Castellammare. Fiaccolata di solidarietà per la 12enne stuprata, la città dice NO alla violenza

Castellammare di Stabia. Tantissime fiaccole accese ieri sera in occasione della manifestazione organizzata dal Cif e dalle associazione Donne per Castellammare. Una fiaccolata di solidarietà per la 12enne di Gragnano stuprata da baby orchi stabiesi, tutti minorenni ed ora rinchiusi nel carcere di Nisida. Il corteo, partito dall’Hotel Miramare ha attraversato tutto il lungomare ed è terminato nei pressi della Cattedrale. L’evento ha coinvolto tantissimi cittadini e le istituzioni. Presenti anche il consigliere regionale M5S Luigi Cirillo, Tonino Scala, il Presidente del Forum dei Giovani con una delegazione di Consiglieri, i candidati sindaco Andrea Di Martino e Gaetano Cimmino, lo stesso che, in campagna elettorale, sulla vicenda, si rese protagonista di uno scivolone, tanto da essere contestato proprio dalle associazioni femminili. Le associazioni femminili chiedono condanne esemplari per chi si è macchiato di un reato così grave. Il corteo arriva a poco più di tre settimane dall’arresto dei tre minorenni accusati di aver stuprato a turno la bambina di Gragnano dopo averla trascinata nei locali abbandonati delle Terme. Una violenza che si consumò ad Aprile e denunciata dalla ragazzina circa un mese dopo. Le indagini lampo portarono all’arresto dei tre minorenni di Scanzano, Centro Antico e Postiglione i filmati fatti con il cellulare e ritrovati dagli investigatori che avevano sequestrato gli smartphone. Arriva anche il pensiero del deputato stabiese Lello Vitiello non presente alla manifestazione. “Impegni istituzionali – scrive su Facebook – mi trattengono a Roma, motivo per il quale non potrò partecipare alla fiaccolata organizzata dal Centro italiano femminile a Castellammare.
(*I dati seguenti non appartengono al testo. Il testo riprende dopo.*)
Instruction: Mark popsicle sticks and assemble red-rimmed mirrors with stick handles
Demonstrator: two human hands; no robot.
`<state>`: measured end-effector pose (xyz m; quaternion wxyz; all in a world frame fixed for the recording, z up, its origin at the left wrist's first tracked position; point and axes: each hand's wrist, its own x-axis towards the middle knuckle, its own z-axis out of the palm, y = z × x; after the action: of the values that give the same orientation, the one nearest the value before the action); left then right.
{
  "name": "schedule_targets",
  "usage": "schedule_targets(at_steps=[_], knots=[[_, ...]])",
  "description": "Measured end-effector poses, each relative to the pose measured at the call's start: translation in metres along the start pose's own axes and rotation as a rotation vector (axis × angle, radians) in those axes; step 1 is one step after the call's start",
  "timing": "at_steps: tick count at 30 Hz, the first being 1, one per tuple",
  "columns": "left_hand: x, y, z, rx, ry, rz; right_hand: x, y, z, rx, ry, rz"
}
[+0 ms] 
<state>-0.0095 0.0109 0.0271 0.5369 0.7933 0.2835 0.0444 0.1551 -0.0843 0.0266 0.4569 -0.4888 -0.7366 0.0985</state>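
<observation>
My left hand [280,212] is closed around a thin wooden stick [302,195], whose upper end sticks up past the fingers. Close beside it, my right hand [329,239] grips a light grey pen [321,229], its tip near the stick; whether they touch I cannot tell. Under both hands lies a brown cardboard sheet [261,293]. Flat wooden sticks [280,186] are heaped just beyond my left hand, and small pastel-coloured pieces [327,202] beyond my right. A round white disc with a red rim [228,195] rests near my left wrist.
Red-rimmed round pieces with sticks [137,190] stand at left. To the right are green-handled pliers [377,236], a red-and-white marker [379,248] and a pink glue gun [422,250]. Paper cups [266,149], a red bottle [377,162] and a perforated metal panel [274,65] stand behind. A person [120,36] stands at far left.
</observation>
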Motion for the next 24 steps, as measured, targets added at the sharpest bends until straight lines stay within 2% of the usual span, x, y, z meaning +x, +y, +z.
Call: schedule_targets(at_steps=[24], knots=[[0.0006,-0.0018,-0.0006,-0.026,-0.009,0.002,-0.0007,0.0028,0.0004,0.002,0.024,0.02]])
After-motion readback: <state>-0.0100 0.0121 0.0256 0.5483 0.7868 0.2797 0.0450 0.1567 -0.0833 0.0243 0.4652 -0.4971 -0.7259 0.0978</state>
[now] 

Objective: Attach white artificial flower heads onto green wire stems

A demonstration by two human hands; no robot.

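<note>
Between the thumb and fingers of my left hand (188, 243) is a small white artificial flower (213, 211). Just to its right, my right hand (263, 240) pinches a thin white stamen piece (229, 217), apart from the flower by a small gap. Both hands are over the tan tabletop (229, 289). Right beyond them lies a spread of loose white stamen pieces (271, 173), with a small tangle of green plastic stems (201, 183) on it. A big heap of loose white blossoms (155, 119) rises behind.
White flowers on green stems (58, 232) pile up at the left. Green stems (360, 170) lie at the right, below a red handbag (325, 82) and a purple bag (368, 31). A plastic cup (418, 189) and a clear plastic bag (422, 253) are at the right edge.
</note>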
Ma vorrei, ugualmente, far sentire la mia vicinanza e la mia solidarietà alla ragazzina vittima di una violenza che non può essere giustificata. La Castellammare che conosco e quella in cui sono cresciuto è una città solidale che non si gira dall’altra parte. Che è sempre pronta ad aiutare chi è in difficoltà. Se fossi stato in città, sicuramente, avrei preso parte alla mobilitazione organizzata. Il mio impegno da parlamentare e da studioso del diritto è quello di far sì che episodi del genere non restino impuniti. E che lo Stato sia sempre vicino in tutti i modi e in tutte le forme alle vittime di violenze e soprusi”.